BEGIN

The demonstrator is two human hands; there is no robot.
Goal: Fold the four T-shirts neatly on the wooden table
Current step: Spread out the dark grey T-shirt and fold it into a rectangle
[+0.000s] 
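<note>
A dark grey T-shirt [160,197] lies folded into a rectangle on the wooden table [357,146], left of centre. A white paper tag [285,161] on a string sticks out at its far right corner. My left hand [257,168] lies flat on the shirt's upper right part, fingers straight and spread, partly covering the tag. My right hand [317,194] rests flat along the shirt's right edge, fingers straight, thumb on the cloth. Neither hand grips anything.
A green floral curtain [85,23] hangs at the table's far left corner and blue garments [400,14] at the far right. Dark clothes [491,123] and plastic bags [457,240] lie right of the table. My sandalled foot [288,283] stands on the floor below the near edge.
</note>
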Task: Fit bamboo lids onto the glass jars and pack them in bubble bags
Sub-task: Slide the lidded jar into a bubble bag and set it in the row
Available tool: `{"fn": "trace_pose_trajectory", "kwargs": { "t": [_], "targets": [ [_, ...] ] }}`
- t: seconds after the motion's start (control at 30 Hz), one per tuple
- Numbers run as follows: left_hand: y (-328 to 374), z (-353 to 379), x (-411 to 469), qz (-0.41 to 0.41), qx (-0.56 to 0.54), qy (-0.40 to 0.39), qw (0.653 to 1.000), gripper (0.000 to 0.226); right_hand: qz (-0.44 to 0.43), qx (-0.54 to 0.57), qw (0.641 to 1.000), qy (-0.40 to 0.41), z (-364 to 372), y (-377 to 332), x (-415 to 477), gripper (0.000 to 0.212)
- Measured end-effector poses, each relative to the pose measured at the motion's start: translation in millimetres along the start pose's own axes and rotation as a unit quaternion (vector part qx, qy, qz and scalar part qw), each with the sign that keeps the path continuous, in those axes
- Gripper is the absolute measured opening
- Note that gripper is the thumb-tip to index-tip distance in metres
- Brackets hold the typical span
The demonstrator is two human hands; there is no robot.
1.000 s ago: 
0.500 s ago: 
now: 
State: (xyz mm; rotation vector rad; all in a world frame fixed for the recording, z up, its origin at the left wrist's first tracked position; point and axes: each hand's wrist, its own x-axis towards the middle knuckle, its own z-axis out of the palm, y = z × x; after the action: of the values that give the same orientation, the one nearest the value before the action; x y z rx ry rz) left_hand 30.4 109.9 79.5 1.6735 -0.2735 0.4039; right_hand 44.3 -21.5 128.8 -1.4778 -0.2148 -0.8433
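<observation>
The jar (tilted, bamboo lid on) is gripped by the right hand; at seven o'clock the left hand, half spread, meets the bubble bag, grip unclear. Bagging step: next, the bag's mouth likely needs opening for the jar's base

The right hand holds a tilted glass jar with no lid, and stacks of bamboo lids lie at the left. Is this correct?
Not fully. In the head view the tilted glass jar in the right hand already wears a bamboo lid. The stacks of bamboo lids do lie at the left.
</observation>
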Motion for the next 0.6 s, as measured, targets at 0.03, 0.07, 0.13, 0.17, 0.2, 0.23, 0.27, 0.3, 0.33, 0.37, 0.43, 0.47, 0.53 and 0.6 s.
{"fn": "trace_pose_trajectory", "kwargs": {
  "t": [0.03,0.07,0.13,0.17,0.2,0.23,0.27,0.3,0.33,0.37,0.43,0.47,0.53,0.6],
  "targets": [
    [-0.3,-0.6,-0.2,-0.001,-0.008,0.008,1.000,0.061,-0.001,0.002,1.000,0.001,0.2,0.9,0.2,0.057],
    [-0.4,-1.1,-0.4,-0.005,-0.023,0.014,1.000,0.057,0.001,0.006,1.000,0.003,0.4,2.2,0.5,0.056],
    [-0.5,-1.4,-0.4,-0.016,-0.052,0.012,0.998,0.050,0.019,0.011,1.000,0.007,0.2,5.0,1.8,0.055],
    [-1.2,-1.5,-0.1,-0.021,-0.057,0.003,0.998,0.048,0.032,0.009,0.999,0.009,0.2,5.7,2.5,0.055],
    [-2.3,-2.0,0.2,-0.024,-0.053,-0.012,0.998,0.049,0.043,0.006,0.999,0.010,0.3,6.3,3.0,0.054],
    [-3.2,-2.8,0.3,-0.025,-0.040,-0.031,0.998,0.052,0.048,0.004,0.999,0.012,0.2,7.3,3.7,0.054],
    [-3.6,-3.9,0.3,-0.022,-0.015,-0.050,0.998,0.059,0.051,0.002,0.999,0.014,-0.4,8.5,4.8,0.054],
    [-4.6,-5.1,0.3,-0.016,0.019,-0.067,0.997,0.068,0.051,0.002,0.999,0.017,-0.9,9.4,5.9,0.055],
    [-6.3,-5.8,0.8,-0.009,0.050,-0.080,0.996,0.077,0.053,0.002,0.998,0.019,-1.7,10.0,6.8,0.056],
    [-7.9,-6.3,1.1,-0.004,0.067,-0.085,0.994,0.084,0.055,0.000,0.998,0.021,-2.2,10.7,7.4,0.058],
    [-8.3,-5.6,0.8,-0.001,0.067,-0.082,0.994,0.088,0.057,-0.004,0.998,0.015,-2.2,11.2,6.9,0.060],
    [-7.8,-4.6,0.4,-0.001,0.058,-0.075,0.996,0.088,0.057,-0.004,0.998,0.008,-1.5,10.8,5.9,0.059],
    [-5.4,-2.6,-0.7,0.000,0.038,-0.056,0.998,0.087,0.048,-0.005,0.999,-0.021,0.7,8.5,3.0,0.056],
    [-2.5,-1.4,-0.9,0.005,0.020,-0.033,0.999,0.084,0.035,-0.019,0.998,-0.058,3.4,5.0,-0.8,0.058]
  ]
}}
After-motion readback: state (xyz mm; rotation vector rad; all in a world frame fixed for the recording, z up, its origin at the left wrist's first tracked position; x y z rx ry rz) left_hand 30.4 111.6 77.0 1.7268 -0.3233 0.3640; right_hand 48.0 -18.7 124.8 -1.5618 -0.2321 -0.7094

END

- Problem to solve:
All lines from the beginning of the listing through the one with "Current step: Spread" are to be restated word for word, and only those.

- Solution for this problem:
The demonstrator is two human hands; there is no robot.
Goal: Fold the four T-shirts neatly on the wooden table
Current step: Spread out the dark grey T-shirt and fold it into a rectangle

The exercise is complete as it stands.